Die Vorgehensweise des Maklers mag, so das Gericht, aus Sicht der Klägerin wenig erfreulich sein. Eine sittenwidrige Schädigung, also ein Handeln, das gegen das Anstandsgefühl aller billig und gerecht Denkenden verstößt, könne hierin jedoch nicht gesehen werden. Es sei das Wesen der Aufklärungs- und Beratungspflicht des Maklers, dass dieser seinem Vertragspartner gegenüber gerade auch solche Umstände bekannt gibt, die möglicherweise einem Vertragsschluss durch den Auftraggeber entgegenstehen. Da der Makler über die relevanten Eigenschaften des Vertragspartners aufzuklären hat, müsse er dem Kunden auch Zweifel an der Bonität oder der Erfüllungsbereitschaft der Gegenseite mitteilen. Nachdem sich das Objekt des Verkäufers in einer laufenden Zwangsversteigerung befand und dem Verkäufer an einem schnellen Verkauf gelegen war, habe es lediglich seiner Interessenlage entsprochen, über die unsichere Finanzierungslage informiert zu werden. Denn sein Ziel – die freihändige Veräußerung des Anwesens im Vergleich zu einer möglicherweise finanziell nachteiligen Zwangsversteigerung – habe sich durch die fehlende Absicherung der Kaufpreiszahlung in Gefahr befunden. Hätte der Immobilienmakler nicht vom Verkauf an die Klägerin abgeraten, hätte er sich schadensersatzpflichtig gegenüber dem Verkäufer machen können. Diesem gegenüber bestünden jedenfalls intensivere Nebenpflichten als im Verhältnis zur Klägerin.

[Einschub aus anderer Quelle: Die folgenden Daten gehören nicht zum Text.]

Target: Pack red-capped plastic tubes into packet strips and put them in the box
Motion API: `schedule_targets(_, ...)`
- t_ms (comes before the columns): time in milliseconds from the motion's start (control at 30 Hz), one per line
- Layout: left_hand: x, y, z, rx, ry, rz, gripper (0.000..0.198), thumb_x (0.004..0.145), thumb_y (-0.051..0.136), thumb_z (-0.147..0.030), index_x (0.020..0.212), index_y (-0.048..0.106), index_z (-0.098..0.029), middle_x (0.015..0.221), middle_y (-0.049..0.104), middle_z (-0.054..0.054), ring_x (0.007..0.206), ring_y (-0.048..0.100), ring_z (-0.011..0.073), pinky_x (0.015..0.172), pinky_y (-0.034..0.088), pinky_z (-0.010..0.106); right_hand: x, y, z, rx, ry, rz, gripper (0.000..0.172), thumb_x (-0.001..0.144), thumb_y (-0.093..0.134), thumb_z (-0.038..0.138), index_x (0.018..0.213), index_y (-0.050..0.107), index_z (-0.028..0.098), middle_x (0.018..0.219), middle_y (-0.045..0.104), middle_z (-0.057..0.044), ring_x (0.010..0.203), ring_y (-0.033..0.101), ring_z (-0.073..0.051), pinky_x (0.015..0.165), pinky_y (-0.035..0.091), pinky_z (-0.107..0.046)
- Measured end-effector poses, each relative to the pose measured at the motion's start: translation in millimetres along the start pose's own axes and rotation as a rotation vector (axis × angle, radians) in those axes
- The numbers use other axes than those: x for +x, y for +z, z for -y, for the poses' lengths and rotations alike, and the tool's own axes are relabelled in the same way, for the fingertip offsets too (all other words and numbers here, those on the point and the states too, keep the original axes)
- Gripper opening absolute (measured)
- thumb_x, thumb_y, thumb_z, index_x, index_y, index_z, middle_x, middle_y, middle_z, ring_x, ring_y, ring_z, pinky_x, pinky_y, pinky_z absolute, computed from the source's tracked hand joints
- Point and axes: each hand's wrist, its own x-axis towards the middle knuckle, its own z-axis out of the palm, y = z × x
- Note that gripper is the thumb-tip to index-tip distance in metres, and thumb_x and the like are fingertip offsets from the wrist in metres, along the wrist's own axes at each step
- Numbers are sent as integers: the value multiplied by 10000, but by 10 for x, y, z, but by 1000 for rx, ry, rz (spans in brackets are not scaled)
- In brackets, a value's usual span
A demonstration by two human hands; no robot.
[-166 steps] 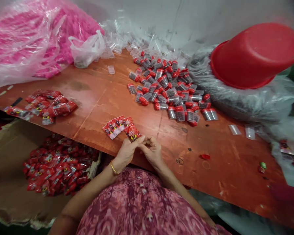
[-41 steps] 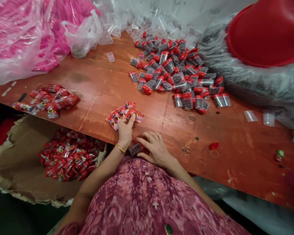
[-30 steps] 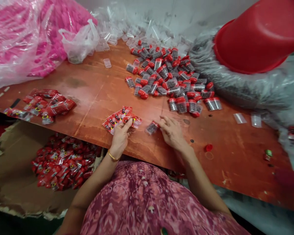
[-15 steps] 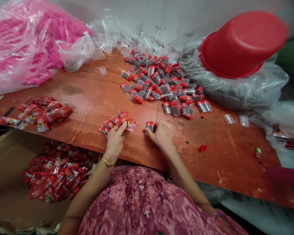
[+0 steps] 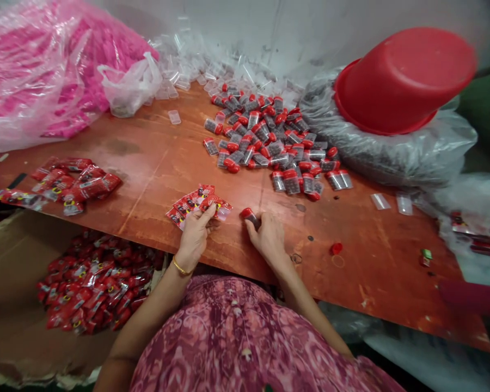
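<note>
My left hand (image 5: 196,231) pinches a fan of flat red printed packets (image 5: 190,204), held just over the table's front part. To its right, my right hand (image 5: 268,235) is closed around a small clear container (image 5: 250,216) with a red lid and dark contents. The container tilts, its lid pointing up and left. Beyond both hands lies a heap of similar red-lidded containers (image 5: 261,133) with dark contents. Filled red packets (image 5: 79,185) form a small pile at the left of the table.
A cardboard box (image 5: 12,305) below the table edge holds many red packets (image 5: 93,283). At the back are a pink-filled plastic bag (image 5: 61,65), loose clear containers (image 5: 212,65) and a red bucket (image 5: 404,81) upside down on a grey plastic sack (image 5: 392,158). A red cap (image 5: 336,249) lies right.
The container in my right hand has tipped, its lid turning to the upper left. My left hand keeps its hold on the packets, which have shifted slightly.
</note>
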Motion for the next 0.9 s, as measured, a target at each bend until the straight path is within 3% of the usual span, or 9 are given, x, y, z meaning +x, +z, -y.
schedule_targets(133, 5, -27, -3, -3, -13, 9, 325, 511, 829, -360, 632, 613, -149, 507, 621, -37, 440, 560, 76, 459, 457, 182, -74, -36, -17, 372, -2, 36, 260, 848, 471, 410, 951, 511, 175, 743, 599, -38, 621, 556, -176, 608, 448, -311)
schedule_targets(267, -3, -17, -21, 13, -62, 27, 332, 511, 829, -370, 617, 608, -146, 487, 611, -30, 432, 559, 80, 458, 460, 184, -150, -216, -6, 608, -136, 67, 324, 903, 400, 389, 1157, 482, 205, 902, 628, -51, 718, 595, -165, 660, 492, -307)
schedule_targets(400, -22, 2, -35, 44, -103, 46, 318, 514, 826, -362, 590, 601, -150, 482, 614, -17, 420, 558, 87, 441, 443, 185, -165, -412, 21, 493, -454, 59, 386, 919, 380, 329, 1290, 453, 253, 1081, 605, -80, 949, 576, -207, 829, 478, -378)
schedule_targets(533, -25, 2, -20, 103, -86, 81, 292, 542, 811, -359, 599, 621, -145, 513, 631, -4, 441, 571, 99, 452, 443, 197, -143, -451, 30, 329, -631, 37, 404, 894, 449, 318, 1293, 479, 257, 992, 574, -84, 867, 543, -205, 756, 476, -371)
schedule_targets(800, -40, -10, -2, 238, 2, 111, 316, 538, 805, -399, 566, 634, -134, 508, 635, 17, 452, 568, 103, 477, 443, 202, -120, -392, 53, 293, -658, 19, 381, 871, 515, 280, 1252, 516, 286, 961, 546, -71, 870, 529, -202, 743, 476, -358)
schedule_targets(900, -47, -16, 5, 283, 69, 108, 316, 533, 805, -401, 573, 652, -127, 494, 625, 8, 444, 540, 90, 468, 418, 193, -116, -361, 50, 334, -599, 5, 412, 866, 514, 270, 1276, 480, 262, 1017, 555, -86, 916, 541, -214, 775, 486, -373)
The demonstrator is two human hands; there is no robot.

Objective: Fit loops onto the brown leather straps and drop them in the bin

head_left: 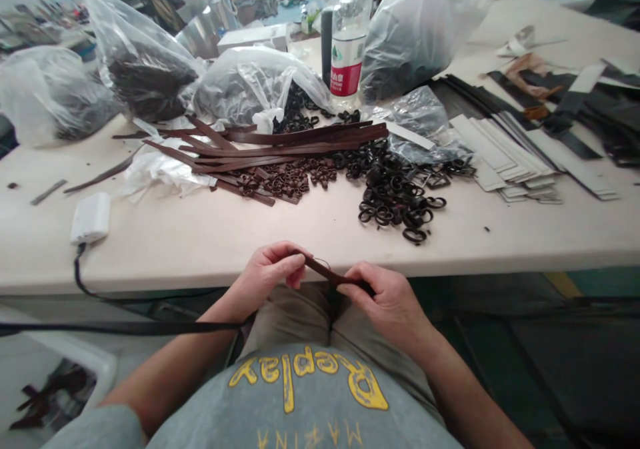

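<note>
Left hand (277,264) and right hand (384,294) pinch a brown strap (321,270) near the table (250,232), apparently working it; the next move likely needs steady grips.

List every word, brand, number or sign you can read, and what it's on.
"Replay": large yellow letters, upside down in view, on the grey shirt.
"MARINA", probably: thinner letters below it, faint.
Bottle label: white characters on its red band, too blurred to read surely; smaller print unreadable.
</note>
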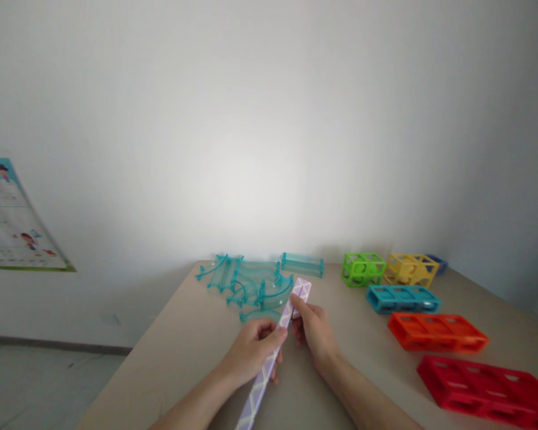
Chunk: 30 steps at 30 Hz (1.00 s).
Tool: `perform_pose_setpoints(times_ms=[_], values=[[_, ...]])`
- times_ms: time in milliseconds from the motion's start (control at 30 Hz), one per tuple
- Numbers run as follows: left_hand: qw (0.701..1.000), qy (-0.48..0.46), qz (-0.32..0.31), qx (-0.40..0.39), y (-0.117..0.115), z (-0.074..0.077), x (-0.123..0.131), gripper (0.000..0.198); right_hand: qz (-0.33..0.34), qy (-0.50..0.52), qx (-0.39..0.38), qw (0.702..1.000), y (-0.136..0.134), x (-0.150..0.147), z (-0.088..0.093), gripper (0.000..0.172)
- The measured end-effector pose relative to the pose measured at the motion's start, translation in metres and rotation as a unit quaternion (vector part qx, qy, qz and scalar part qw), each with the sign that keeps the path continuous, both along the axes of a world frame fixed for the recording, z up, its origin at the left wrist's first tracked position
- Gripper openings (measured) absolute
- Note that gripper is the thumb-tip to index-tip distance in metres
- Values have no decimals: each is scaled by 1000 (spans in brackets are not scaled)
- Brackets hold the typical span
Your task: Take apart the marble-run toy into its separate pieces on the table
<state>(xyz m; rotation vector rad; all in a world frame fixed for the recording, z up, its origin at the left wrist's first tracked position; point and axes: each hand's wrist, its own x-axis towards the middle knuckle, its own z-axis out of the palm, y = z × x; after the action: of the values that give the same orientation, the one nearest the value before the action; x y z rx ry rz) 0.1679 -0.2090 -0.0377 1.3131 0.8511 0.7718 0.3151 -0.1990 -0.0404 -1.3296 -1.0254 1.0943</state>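
A long, narrow lilac strip (263, 378) with a pale zigzag pattern slants up and away from me over the table. Toward its far end a second, shorter lilac piece lies alongside; whether the two are joined I cannot tell. My left hand (253, 350) is closed around the strip's middle, thumb on top. Near the far end, my right hand (314, 332) grips it between thumb and fingers, most of which are hidden underneath. Just beyond my hands, clear teal plastic track pieces (251, 283), curved and straight, lie grouped on the table.
The beige table (174, 340) meets a white wall. On the right stand open plastic frame blocks: green (363, 269), yellow (411, 270), dark blue (438, 263), teal (403, 298), orange (438, 332) and red (488, 388). A poster (18, 221) hangs at left.
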Motion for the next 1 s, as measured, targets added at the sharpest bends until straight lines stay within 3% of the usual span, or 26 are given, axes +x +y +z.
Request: perform_pose_setpoints(times_ms=[200,533,733,833,1000], values=[[996,-67,13,-61,1,0,0,40,78,-18,41,996,-3,-8,-2,50],[986,-98,-26,-132,-1,5,-4,36,80,-40,125,988,-2,3,6,43],[990,-89,-27,-108,-2,4,-5,37,84,-58,131,986,-2,5,7,43],[994,-64,-1,-85,-1,3,-4,41,100,-58,115,987,-4,2,5,46],[995,-6,90,-53,4,6,-4,46,182,-45,72,980,-11,-9,3,50]])
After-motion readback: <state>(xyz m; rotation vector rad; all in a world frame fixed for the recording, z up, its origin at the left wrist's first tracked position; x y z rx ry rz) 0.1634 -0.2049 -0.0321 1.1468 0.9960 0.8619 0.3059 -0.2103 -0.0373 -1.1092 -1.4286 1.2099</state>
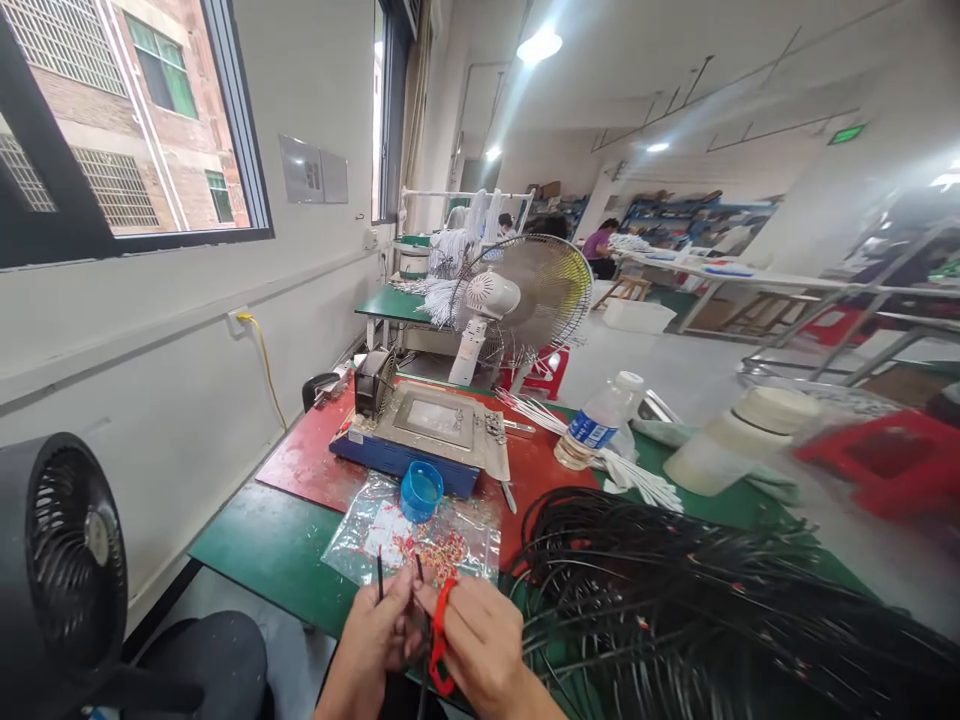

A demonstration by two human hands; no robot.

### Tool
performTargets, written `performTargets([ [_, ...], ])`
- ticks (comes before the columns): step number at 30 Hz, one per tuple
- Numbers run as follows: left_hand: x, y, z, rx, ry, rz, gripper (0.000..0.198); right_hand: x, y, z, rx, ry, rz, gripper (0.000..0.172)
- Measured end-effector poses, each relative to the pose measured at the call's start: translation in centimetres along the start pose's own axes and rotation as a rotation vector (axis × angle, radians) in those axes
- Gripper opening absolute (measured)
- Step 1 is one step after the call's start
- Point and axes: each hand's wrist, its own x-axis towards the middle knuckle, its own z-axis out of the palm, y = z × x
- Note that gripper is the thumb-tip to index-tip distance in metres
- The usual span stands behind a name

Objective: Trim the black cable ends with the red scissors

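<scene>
Near the front edge of the table, my left hand [377,632] is closed on a thin black cable [380,572] whose end points up. Close beside it, fingertips nearly touching, my right hand [476,635] pinches another black cable end [419,568]. A red band [441,640] hangs around a finger of my right hand. Just beyond both hands lies a clear plastic bag [352,535] with many small red and pale pieces [435,553] on it. A blue round cup [421,492] stands on the bag. What lies between my fingertips is too small to tell.
Behind the cup sits a blue-sided heating plate [405,460] with a small black fan [374,382]. A large bundle of black cables [660,590] covers the right side. Further back are a water bottle [600,420], white cables [645,482], a cream flask [739,440] and a standing fan [525,300].
</scene>
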Motion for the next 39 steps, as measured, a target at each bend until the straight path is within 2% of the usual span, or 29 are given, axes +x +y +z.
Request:
performTargets([
  [4,-0.8,0.2,0.2,-0.093,0.064,-0.005,0.042,-1.5,-1.1,0.5,-0.014,-0.043,-0.059,0.025],
  [7,-1.2,0.2,0.1,-0.047,0.116,0.064,0.036,-2.6,-1.1,0.4,0.004,-0.1,0.042,0.027],
  [9,-1.2,0.1,-0.1,0.014,0.172,0.113,0.035,-3.1,-1.0,-0.2,0.046,-0.135,0.212,0.023],
  [11,-1.1,0.0,-0.2,0.067,0.217,0.132,0.036,-3.2,-0.9,-1.0,0.121,-0.203,0.444,0.02],
  [14,-1.0,-0.1,-0.2,0.096,0.234,0.104,0.037,-2.9,-0.9,-1.9,0.377,-0.412,0.776,0.027],
  [16,-1.0,-0.2,-0.1,0.097,0.235,0.086,0.037,-2.8,-1.0,-1.9,0.581,-0.524,0.915,0.032],
  [19,-1.1,-0.3,0.0,0.105,0.217,0.071,0.038,-3.0,-1.2,-1.2,0.758,-0.557,1.035,0.047],
  [23,-1.3,-0.2,-0.1,0.137,0.205,0.094,0.036,-3.5,-1.3,-0.4,0.87,-0.546,1.132,0.054],
  [31,-1.0,-0.4,-0.5,0.207,0.158,0.158,0.03,-3.5,-1.3,-0.2,0.969,-0.554,1.283,0.056],
  [39,-1.0,-0.4,-0.4,0.2,0.178,0.158,0.029,-4.1,-1.3,0.1,1.075,-0.498,1.316,0.052],
])
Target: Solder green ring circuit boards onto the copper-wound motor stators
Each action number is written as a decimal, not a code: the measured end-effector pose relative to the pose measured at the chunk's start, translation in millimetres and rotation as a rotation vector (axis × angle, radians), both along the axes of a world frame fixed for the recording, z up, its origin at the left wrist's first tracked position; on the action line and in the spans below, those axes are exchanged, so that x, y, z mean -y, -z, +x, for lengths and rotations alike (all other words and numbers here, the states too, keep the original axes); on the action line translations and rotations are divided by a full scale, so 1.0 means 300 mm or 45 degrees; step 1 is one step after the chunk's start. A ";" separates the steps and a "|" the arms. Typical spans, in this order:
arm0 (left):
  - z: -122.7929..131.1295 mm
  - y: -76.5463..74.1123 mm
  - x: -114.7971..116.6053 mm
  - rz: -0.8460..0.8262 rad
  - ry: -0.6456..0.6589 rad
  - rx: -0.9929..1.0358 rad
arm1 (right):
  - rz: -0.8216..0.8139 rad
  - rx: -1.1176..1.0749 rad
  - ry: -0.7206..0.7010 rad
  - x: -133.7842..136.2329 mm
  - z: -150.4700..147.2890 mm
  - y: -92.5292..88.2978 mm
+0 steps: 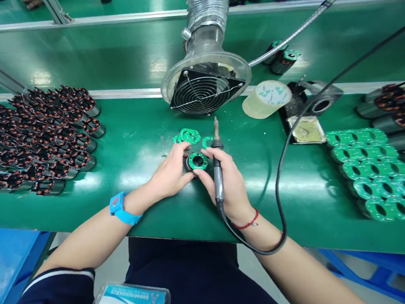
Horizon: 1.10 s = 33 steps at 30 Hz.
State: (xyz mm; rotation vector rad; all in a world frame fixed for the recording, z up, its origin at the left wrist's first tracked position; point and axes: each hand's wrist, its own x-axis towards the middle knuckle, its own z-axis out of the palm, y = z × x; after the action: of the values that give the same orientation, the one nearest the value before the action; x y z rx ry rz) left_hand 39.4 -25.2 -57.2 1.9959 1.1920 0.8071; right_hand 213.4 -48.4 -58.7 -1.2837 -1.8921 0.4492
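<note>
The stator (198, 162), a small round piece capped with a green ring board, is sitting on the green bench (138, 195) between the two hands, its open bore facing up toward the camera; the left hand (171, 173) is lying just to the left of the stator, fingers curled narrowly around its left and far rim and touching it; the right hand (232, 187) is lying just to the right of the stator, fingers closed around the handle of the soldering iron (217, 157), with one fingertip seeming to rest against the stator's near edge; the iron's long axis is running straight away from the person, so its tip is standing past the stator's right side, beyond it and not touching the board; the black cord (282, 173) is looping from the handle off to the right of the stator; a few loose green boards (189, 135) are lying just beyond the stator, and the extraction fan (202, 93) is facing it from farther back; bare wound stators (41, 137) are heaped well to its left; capped stators (374, 170) are lined up well to its right.
</note>
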 end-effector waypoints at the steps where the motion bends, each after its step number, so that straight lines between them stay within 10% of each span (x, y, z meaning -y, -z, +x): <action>1: 0.003 -0.001 0.013 0.014 -0.053 -0.022 | 0.012 -0.020 0.023 -0.002 -0.002 0.002; 17: -0.029 -0.037 -0.016 0.082 0.051 -0.049 | 0.093 -0.043 -0.017 -0.017 -0.001 0.010; 26: 0.017 -0.060 -0.017 0.011 0.105 -0.305 | 0.139 0.049 0.238 -0.119 0.156 -0.110; 33: -0.122 -0.120 -0.103 -0.055 -0.516 -0.124 | -0.174 0.238 0.406 -0.284 0.341 -0.059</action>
State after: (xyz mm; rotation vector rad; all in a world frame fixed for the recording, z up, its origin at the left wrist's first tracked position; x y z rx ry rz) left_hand 3.0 5.6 -21.3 1.7989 1.6893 0.8744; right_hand 315.8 36.8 -40.8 -1.7358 -1.7849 0.3029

Überwiegendes Mitverschulden der Klägerin

Selbst wenn eine Pflichtverletzung des Maklers vorgelegen haben sollte, wäre der Anspruch der Klägerin wegen eines überwiegenden Mitverschuldens ausgeschlossen. Denn der Klägerin sei bewusst gewesen, dass der Beginn des Umzugs im Januar 2019 bei einem vermeintlichen Notartermin Ende März 2019 ein unübersehbares Risiko mit sich bringt. Es liege auf der Hand, dass in einem solchen Zeitraum der Abschluss eines Grundstückskaufvertrages jederzeit scheitern kann. Wie die Klägerin bereits im Januar 2019 mit dem Ausräumen des Hauses beginnen konnte, sei nicht nachvollziehbar. Jedenfalls habe der Makler für diese Vorgehensweise nicht einzustehen. Letztlich erachtete das Gericht auch die geltend gemachte Zahl der angeblich aufgewandten Arbeitsstunden für überhöht und nicht nachvollziehbar.

Praxishinweis

Die Aufklärungs- und Beratungspflichten eines Immobilienmaklers sind umfangreich: Der Makler muss ungefragt alle Tatsachen offenbaren, die für den Vertragsentschluss seines Kunden von wesentlicher Bedeutung sind. Er darf keine falschen Tatsachen äußern oder weitergeben. Zudem ist es ihm verboten, Angebote von Interessenten nicht an den Auftraggeber weiterzuleiten oder potenzielle Kunden durch unrichtige Aussagen abzuschrecken. Wesentlich ist hierbei, dass der Makler seinem Vertragspartner gegenüber gerade auch solche Umstände bekannt gibt, die möglicherweise einem Vertragsschluss durch den Auftraggeber entgegenstehen und daher gerade seinem Wunsch, die Provision zu erlangen, zuwiderlaufen. Um sich nicht schadensersatzpflichtig zu machen, muss der Makler dem Verkäufer daher sogar von besonders riskanten Immobiliengeschäften abraten. Der Makler hat im vorliegenden Fall damit vollkommen richtig gehandelt.